▶ [Activity]
Please go line by line through the material and copy each one containing the word "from".

Recorded information below:

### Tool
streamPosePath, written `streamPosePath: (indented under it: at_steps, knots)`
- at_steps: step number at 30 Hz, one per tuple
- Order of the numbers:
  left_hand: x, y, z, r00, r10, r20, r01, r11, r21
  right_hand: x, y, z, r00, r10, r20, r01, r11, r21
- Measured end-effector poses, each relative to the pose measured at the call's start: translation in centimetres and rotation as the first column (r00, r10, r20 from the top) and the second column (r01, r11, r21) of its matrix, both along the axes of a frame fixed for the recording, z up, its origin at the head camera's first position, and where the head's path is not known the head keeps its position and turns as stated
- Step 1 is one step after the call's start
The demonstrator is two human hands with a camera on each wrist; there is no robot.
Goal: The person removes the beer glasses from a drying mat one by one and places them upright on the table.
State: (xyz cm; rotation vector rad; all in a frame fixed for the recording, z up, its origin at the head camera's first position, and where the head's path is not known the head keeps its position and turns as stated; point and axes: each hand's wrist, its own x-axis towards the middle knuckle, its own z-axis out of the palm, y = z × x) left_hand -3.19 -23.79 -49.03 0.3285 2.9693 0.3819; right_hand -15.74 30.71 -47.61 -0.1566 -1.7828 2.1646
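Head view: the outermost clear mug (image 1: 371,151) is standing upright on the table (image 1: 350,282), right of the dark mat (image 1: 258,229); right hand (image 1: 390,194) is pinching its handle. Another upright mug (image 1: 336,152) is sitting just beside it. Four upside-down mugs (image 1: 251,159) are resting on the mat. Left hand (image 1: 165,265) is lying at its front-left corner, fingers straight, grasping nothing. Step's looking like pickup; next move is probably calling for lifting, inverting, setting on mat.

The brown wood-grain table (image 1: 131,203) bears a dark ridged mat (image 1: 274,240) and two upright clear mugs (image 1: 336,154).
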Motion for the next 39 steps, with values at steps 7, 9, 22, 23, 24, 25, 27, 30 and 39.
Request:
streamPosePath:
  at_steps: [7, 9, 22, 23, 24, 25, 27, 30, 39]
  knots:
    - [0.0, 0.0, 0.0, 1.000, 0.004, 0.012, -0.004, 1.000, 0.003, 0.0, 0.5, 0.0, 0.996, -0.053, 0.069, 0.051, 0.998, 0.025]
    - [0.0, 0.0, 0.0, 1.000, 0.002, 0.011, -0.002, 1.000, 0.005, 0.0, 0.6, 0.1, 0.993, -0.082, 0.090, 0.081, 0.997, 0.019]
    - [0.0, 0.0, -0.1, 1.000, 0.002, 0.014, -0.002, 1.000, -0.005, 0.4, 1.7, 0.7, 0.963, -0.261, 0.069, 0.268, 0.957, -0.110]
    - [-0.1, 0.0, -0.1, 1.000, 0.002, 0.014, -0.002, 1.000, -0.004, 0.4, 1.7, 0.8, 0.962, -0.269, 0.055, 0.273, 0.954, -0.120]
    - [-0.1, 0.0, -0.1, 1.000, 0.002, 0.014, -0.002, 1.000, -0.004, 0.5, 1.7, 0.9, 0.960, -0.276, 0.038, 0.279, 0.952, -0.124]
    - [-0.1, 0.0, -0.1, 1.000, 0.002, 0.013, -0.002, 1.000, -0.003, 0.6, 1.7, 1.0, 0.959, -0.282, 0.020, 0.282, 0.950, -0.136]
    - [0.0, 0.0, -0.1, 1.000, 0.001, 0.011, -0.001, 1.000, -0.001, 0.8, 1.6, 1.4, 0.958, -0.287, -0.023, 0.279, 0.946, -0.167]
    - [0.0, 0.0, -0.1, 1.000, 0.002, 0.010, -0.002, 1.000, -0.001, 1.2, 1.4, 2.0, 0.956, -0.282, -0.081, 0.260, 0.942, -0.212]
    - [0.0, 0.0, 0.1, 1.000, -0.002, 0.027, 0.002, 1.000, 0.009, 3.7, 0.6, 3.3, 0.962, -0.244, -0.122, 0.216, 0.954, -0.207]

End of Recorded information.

▶ [Written response]
- Measured end-effector poses, each relative to the pose measured at the call's start: translation in centimetres and rotation as the first column (r00, r10, r20 from the top) and the second column (r01, r11, r21) of its matrix, both along the axes of a frame fixed for the recording, z up, its origin at the head camera's first position, and where the head's path is not known the head keeps its position and turns as stated
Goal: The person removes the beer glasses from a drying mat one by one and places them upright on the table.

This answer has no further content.